Wolters Kluwer is a global information service provider with businesses mainly in the legal, tax, health and financial market. The fundamental transformation process from folio to digital and service offerings that is currently disrupting the whole industry requires also more efficient and streamlined production processes. In the last ten years, the industry has very much focused on XML based publishing workflows, where all relevant information resides as metadata within the documents, which are structured according to proprietary DTDs or XML schemas. The industry is slowly starting to adapt linked data principles, because they offer the required flexibility, scalability and information interoperability that XML or also relational database models do not offer. As a first step, metadata is extracted from the documents and stored in parallel in graph databases. Already this step requires a major shift in technology as well as business culture, because the focus and added-value moves away from pure content to data and information.
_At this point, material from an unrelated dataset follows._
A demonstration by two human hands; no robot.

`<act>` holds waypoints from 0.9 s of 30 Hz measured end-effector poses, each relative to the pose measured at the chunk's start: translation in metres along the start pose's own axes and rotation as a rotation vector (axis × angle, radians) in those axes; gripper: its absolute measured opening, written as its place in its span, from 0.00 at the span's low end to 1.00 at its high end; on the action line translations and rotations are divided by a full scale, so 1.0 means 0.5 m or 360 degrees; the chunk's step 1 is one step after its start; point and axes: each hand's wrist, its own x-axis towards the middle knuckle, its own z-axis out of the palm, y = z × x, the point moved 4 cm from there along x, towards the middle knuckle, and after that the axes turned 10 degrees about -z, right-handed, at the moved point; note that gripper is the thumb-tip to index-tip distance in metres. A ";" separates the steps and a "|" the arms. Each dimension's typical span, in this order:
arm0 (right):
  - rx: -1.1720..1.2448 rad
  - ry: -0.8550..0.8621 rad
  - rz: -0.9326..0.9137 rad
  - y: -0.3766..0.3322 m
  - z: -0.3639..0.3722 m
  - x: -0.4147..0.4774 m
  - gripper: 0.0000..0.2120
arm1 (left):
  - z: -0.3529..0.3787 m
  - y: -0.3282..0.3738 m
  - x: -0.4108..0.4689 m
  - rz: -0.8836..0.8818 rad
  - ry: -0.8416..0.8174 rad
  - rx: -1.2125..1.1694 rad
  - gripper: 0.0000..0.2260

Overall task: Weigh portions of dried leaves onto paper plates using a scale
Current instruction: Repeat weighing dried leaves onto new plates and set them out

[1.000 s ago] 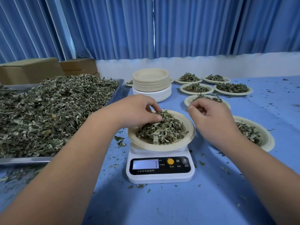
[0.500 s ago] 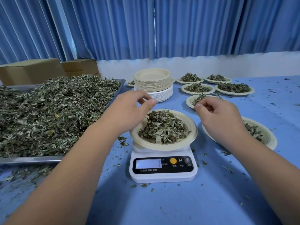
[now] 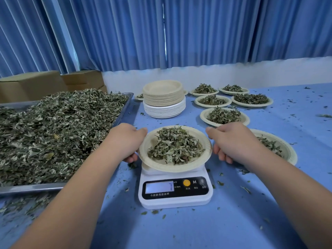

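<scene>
Colours noted: curtain blue with vertical pleat stripes, tablecloth plain light blue, scale white with black panel and orange-yellow button, paper plate pale beige, dried leaves mottled grey-green, plate stack beige over white, tray silver-grey, boxes brown.

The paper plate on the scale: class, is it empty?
No, the paper plate on the scale holds a loose heap of dried leaves.
</scene>
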 end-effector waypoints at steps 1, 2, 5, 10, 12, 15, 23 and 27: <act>0.0101 -0.0011 0.0035 0.000 0.002 0.000 0.23 | 0.002 0.001 0.000 0.0004 -0.0010 -0.0048 0.18; 0.0228 -0.0013 0.0075 0.000 0.003 0.000 0.22 | 0.003 0.003 -0.001 0.0011 -0.0015 -0.0103 0.18; 0.0691 0.0031 0.0186 -0.004 -0.002 0.000 0.15 | 0.003 0.013 -0.006 0.0006 -0.0080 -0.0417 0.14; 0.1011 0.0139 0.0248 0.001 -0.030 0.009 0.05 | 0.020 0.052 -0.035 0.0055 -0.0366 -0.1132 0.07; 0.1100 0.0208 0.0277 0.007 -0.046 0.016 0.05 | 0.029 0.074 -0.050 0.0115 -0.0458 -0.1385 0.06; 0.1383 0.0354 0.0336 0.020 -0.077 0.026 0.07 | 0.052 0.113 -0.068 0.0134 -0.0558 -0.1745 0.05; 0.1770 0.0986 0.0450 0.111 -0.180 0.029 0.08 | 0.200 0.231 -0.119 0.0046 -0.0621 -0.2121 0.10; 0.1693 0.1316 0.0461 0.165 -0.230 0.037 0.10 | 0.232 0.241 -0.125 0.0132 -0.0471 -0.1876 0.04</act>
Wolters Kluwer Health is customer of Agro-know and has integrated its XML delivery channel for enriched scientific references mainly in the area of agriculture. Agro-know is offering more and more added value services using linked data principles and in this course reduces the traditional XML-based delivery pipeline step by step in order to stimulate usage of the superior channels. This change causes major challenges at the customer’s side. Semantic Web technology and standards are not yet common solutions in publishing. Therefore technical infrastructure as well as skills have to be developed in order to get things even started. This requires a certain transition period, where the old delivery channel remains stable and the customer can prepare the changes.

In such a scenario, Wolters Kluwer recommends that the source provider enables the customer to locally keep his old production workflow in place as long as it is needed. This could be achieved e.g. by making the conversion script available as open source. In addition, a proper documentation about the differences from old to new is also vital for success. Ideally, a direct communication flow between vendor and customer would help to lower concerns and accelerate uptake of the new process.

The Case of Vistatec - Linked Data in XML Localization Workflows

Vistatec is a leading provider of digital content translation and locale adaptation services for international businesses. These businesses use a variety of Vistatec multilingual services to publish a range of content types including: corporate communications; marketing collateral; e-commerce catalogues; and product, travel destination, and leisure experience descriptions.

Vistatec's production processes are highly automated and based on XML standards for systems integration, process component interoperability and the capture and use of metadata.

The localization process, content types and end consumers of the content all benefit greatly from FREME semantic enrichment and entity discovery and linking e-services.

The successful adoption of technology hinges upon the ease of use. Vistatec has adapted its open source XLIFF editor, Ocelot, to consume FREME e-services in a transparent and optimal way using configurable pipelines.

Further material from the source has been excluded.